The meeting between Max and the research director was brief and acrimonious. It could only have had one outcome. Max cleared his desk and was escorted from the building. He decided to walk back to his apartment; it was five miles but he had to clear his head and think about what he was going to do now. If only he had Janine to help him. At least life would have some meaning. He felt sure he could straighten himself out if only he had Janine. He would try once more to persuade her. First thing in the morning he would go to the travel agent and get himself on a plane back to Geneva. He would talk to her face to face and tell her that he felt sure they could work something out. He looked at his watch. There would actually be time to catch the travel agent this evening if he got a move on and if his car had been returned by the garage. It had.

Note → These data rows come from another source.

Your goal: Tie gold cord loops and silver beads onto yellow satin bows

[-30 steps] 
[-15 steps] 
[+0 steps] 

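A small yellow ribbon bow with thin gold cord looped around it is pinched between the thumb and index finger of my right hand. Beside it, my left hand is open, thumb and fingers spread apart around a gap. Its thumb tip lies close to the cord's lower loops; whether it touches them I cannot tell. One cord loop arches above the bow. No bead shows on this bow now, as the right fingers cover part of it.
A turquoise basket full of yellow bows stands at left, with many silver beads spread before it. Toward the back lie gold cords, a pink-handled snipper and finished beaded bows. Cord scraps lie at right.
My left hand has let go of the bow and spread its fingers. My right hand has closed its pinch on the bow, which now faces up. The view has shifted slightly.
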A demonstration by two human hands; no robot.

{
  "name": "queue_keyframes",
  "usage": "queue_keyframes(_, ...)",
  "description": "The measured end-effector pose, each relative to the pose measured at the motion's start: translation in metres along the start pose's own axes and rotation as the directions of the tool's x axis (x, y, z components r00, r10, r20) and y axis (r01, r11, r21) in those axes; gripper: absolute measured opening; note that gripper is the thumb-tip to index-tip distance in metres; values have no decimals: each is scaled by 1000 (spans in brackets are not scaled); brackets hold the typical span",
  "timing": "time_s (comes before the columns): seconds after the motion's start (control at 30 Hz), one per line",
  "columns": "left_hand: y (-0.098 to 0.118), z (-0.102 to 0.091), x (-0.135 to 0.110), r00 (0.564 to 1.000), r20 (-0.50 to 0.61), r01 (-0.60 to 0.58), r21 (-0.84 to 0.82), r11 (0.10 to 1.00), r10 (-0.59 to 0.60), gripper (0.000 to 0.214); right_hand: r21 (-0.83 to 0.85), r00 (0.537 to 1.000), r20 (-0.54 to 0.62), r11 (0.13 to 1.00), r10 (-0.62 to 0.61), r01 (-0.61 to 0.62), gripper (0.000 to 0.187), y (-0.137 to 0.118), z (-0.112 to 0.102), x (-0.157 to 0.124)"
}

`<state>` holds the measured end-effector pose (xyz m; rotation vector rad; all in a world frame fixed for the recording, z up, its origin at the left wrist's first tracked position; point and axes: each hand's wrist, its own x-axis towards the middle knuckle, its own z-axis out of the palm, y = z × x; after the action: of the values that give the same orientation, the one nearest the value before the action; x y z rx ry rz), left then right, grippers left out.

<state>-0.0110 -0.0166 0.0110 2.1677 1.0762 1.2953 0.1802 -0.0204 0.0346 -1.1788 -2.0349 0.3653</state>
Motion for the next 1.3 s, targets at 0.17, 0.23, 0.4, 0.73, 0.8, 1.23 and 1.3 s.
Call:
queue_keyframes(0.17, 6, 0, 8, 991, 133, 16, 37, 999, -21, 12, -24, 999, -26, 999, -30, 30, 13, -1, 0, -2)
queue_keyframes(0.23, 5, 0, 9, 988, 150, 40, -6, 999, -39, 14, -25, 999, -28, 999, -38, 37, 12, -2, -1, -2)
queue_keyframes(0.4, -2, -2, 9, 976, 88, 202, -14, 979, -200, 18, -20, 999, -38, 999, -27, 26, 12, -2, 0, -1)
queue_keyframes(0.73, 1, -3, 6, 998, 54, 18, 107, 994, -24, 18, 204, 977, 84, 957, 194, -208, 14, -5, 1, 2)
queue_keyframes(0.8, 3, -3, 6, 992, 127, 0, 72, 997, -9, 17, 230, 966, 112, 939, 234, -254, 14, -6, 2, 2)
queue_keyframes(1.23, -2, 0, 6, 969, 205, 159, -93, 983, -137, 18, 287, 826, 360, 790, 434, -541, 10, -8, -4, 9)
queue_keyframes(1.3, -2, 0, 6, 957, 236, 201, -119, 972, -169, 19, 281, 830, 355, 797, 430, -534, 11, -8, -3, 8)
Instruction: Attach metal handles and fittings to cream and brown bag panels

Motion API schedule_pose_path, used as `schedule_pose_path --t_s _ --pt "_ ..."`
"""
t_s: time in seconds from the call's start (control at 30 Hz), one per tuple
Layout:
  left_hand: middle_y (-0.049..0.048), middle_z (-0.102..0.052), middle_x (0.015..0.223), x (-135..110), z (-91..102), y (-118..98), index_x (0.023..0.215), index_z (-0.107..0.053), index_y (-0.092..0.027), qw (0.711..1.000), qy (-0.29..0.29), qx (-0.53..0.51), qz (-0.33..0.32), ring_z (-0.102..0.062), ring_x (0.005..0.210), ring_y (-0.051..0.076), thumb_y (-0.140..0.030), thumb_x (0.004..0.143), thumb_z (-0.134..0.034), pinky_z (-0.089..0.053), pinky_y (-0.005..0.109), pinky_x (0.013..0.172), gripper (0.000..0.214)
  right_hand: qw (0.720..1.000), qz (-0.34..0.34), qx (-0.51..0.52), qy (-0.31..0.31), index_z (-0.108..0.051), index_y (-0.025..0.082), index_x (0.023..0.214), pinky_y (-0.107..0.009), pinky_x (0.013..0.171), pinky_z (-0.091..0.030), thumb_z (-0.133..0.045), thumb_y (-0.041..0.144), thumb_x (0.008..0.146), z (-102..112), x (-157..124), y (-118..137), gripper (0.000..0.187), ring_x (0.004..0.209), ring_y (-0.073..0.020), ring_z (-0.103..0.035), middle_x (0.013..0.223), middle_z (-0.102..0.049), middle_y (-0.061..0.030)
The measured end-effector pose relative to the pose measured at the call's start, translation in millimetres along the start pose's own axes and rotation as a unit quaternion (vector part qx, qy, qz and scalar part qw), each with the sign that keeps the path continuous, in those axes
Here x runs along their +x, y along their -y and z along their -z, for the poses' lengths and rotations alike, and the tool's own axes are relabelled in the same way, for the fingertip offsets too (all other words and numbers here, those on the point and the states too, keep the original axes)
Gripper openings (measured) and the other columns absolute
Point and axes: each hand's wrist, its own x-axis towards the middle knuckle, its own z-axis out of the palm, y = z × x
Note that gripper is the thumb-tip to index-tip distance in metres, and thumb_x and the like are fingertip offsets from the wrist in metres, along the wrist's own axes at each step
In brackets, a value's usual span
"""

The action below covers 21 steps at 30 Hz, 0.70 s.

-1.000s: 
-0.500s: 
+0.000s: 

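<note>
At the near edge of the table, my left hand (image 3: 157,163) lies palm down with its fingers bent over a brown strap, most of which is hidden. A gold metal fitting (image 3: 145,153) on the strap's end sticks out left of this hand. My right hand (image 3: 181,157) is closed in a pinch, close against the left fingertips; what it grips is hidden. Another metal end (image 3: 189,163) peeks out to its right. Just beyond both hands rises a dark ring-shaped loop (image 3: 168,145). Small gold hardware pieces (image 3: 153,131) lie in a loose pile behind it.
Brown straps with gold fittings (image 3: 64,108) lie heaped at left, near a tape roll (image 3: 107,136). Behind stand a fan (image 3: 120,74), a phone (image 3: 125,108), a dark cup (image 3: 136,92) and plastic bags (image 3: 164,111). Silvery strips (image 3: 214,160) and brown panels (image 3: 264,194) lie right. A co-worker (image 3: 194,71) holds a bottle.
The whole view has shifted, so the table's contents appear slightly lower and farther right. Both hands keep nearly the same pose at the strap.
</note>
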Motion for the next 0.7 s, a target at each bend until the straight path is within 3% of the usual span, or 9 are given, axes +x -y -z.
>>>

He cursed as he was held up at the second set of traffic lights in a row. He over-revved the engine and squealed the tyres at take-off only to see the third set of lights start to change against him. His right foot hesitated then slammed down hard on the accelerator. He charged through the intersection then swung the car hard over to join the southbound traffic on Serrano, the broad avenue leading into the heart of Madrid. The outer lane cleared and Max moved out into it. He accelerated and was doing nearly fifty miles an hour downhill when he saw the lights at the foot of the hill change to red. He cursed and put his foot on the brake. Nothing happened.